Marcel Proust (1871-1922) and John Ruskin (1819-1900) were both fascinated by Amiens and its cathedral. Both writers visited the “Venice of Picardy”, or “Venice of France”, and incorporated it into their writings in very different ways. These two writers never met each other, and it was only in 1899, a few months before Ruskin’s death, that Proust really became engrossed in Ruskin’s writings. Ruskin remained throughout his life unaware of Proust and his work.
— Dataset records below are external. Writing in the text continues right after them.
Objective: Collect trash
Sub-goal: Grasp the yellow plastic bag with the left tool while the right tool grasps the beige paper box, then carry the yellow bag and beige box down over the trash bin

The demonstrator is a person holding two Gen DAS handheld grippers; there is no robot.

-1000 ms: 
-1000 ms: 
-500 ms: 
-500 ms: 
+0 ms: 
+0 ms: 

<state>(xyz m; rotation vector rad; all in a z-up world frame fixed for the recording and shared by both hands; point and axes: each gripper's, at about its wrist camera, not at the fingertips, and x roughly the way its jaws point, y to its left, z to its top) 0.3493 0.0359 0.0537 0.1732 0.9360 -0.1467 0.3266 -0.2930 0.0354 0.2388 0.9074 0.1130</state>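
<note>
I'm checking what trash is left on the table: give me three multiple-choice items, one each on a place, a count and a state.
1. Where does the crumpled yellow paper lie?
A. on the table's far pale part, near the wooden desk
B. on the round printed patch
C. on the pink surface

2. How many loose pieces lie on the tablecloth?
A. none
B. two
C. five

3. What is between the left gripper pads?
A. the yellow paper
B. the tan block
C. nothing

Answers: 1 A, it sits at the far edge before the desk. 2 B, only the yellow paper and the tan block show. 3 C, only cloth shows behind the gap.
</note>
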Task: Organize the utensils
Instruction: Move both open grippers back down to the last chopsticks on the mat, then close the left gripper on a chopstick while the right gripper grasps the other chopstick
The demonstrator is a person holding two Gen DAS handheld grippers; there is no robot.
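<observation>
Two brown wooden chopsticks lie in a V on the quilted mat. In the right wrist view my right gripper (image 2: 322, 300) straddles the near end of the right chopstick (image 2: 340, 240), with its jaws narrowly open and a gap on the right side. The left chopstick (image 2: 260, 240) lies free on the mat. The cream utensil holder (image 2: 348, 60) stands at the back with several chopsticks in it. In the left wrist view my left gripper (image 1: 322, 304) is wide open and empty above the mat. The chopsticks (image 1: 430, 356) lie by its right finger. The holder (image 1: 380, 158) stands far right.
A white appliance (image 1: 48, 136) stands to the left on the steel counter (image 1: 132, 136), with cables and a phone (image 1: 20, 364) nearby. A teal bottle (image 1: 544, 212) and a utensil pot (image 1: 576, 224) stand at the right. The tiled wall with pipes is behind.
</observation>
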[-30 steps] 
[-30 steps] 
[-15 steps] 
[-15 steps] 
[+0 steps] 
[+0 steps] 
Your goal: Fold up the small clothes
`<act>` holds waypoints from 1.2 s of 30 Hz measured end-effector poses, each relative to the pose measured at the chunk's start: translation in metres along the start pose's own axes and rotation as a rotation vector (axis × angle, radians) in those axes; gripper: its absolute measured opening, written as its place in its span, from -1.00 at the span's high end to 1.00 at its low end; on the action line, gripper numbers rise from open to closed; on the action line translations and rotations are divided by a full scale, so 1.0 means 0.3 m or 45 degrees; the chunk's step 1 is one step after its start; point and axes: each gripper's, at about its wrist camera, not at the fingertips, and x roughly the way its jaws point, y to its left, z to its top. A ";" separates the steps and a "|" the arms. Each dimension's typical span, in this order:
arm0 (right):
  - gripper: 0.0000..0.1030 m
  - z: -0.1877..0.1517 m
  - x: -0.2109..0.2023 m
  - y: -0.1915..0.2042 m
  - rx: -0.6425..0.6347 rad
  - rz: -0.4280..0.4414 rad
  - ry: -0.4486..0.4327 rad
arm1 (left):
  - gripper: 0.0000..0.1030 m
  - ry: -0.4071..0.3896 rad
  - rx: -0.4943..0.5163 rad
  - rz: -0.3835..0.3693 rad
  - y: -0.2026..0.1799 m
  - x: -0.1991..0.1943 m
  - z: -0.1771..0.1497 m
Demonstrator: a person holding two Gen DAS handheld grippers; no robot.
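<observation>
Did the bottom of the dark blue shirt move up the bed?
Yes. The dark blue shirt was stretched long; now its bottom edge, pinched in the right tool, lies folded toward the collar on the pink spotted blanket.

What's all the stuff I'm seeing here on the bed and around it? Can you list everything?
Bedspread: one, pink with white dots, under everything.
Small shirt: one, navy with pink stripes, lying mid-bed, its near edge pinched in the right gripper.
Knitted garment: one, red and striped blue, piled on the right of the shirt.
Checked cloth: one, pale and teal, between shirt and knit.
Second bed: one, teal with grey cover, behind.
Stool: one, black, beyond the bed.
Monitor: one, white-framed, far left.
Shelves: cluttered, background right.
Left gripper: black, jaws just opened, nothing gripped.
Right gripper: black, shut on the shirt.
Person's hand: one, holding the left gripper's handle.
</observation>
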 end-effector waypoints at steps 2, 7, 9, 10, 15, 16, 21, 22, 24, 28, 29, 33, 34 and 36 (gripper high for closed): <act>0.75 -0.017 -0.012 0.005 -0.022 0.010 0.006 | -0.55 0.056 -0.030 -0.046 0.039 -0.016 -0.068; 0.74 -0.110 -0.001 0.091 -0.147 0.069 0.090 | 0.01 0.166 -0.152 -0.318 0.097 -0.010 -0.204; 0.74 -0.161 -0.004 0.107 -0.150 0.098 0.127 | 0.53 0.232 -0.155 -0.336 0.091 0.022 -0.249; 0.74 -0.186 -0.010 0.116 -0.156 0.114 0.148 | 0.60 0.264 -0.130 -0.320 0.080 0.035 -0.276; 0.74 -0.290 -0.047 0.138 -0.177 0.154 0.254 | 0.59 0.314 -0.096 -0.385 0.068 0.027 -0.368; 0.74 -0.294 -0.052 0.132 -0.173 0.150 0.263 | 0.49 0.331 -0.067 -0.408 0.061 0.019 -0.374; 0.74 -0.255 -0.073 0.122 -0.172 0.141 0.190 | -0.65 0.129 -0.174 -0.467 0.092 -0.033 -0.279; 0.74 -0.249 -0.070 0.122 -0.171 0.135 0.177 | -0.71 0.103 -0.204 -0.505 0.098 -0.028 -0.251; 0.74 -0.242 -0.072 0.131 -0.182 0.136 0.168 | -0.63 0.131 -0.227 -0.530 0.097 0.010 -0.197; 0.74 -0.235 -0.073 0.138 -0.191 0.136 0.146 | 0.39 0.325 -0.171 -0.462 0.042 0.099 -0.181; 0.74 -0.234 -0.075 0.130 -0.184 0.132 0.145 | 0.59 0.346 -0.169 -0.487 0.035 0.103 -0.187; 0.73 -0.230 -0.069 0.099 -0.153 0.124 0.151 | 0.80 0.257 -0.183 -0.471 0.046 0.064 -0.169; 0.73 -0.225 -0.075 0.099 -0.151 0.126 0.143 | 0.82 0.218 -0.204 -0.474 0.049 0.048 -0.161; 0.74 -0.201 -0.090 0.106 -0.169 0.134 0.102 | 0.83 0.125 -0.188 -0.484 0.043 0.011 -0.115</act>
Proust probably made a Ruskinian pilgrimage to Amiens soon after Ruskin’s death, but the only documented visit took place on Saturday 7 September 1901. On that occasion, the 30-year-old wrote to his mother a fairly banal letter highlighting, not the great Gothic cathedral, but practical information concerning train times, train connections, the cost of lunch and the general expenses incurred on the day trip. Proust prepared a multi-faceted homage to Ruskin: the publication of five obituary articles, all impregnated with quotations from Ruskin’s works, a translation of The Bible of Amiens which would be published in 1904 as La Bible d’Amiens, and a series of visits to places imbued with his spirit – to Rouen, to Amiens and to Venice.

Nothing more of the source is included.